__EXERCISE DESCRIPTION__.
Transcribe exactly the lines that begin the material and continue through the line containing "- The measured". Leave out whatever follows.

---+---

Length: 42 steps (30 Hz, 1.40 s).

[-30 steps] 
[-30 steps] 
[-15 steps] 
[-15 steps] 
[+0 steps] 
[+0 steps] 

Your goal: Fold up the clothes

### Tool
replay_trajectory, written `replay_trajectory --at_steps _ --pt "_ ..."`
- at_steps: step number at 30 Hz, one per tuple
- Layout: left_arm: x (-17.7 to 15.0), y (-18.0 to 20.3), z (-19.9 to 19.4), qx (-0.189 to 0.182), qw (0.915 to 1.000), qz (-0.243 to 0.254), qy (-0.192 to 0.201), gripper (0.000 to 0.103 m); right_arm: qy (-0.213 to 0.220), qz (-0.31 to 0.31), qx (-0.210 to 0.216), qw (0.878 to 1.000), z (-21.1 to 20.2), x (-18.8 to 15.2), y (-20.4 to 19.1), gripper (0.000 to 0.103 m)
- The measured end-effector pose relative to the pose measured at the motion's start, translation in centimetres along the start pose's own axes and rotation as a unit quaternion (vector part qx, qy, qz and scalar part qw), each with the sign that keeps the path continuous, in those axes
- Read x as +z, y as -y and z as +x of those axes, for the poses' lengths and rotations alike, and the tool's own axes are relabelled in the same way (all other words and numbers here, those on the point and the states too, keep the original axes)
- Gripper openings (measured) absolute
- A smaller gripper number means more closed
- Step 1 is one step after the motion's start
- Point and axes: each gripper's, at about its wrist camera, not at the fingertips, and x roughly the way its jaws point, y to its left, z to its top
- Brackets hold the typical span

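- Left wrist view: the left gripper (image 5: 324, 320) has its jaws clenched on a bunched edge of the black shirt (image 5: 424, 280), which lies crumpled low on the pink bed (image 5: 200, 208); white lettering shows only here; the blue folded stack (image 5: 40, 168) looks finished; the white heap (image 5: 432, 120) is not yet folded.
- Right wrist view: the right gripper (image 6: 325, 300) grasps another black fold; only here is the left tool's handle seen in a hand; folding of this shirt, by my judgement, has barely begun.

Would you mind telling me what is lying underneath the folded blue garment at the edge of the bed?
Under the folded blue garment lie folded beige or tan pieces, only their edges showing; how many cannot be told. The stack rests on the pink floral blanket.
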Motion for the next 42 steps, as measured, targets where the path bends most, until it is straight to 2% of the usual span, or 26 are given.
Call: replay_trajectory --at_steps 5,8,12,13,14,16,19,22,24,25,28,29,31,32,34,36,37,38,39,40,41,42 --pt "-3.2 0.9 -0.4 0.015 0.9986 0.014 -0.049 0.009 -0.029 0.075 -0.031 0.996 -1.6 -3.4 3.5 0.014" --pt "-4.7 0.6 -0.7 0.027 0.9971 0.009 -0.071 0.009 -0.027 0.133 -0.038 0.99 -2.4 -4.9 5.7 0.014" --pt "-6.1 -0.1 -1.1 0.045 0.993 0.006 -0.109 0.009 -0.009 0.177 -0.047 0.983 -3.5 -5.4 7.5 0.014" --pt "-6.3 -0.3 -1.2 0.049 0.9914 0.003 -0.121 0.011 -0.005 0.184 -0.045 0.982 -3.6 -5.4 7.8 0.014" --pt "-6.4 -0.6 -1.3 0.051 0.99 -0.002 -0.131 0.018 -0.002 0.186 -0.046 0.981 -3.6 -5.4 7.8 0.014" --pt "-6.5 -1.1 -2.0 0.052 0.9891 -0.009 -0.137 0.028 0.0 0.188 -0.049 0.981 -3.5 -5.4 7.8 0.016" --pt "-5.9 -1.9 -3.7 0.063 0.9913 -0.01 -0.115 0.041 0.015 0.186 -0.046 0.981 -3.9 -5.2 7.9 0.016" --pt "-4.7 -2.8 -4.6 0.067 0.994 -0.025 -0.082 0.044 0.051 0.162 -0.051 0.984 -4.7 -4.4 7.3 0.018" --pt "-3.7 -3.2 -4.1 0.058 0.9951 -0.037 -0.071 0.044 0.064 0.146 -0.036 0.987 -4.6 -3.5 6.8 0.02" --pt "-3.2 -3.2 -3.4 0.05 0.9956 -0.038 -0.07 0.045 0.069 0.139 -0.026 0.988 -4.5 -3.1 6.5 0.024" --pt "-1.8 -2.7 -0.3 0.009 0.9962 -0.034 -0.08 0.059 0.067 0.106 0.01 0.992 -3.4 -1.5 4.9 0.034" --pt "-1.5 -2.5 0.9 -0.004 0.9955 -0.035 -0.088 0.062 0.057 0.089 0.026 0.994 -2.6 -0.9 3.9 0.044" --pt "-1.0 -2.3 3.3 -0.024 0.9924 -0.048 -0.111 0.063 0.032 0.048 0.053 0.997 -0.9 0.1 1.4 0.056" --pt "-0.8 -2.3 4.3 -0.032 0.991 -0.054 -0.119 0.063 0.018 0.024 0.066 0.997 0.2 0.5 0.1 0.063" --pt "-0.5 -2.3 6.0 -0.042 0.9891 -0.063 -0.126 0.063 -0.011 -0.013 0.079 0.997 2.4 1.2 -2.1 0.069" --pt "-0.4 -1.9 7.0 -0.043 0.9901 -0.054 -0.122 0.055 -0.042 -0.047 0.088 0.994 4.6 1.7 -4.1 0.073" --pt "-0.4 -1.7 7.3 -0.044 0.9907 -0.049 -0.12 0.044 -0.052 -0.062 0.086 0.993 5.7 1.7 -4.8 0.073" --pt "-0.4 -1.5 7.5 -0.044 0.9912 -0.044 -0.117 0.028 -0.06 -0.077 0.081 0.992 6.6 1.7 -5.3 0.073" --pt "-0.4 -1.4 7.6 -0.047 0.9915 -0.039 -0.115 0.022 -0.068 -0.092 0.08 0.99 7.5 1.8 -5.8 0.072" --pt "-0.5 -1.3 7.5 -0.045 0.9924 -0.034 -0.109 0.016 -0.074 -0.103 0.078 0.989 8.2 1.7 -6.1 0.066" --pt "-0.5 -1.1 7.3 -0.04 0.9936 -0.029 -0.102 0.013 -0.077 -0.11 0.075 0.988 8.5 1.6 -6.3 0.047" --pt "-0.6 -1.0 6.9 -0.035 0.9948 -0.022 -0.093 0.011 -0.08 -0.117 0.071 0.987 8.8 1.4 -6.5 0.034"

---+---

__SOLUTION TO THIS PROBLEM__.
Length: 42 steps (30 Hz, 1.40 s).

[-30 steps] 
[-30 steps] 
[-15 steps] 
[-15 steps] 
[+0 steps] 
[+0 steps] 

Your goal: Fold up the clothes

### Tool
replay_trajectory, written `replay_trajectory --at_steps _ --pt "_ ..."`
- at_steps: step number at 30 Hz, one per tuple
- Layout: left_arm: x (-17.7 to 15.0), y (-18.0 to 20.3), z (-19.9 to 19.4), qx (-0.189 to 0.182), qw (0.915 to 1.000), qz (-0.243 to 0.254), qy (-0.192 to 0.201), gripper (0.000 to 0.103 m); right_arm: qy (-0.213 to 0.220), qz (-0.31 to 0.31), qx (-0.210 to 0.216), qw (0.878 to 1.000), z (-21.1 to 20.2), x (-18.8 to 15.2), y (-20.4 to 19.1), gripper (0.000 to 0.103 m)
- The measured end-effector pose relative to the pose measured at the motion's start, translation in centimetres along the start pose's own axes and rotation as a unit quaternion (vector part qx, qy, qz and scalar part qw), each with the sign that keeps the path continuous, in those axes

No further output is expected.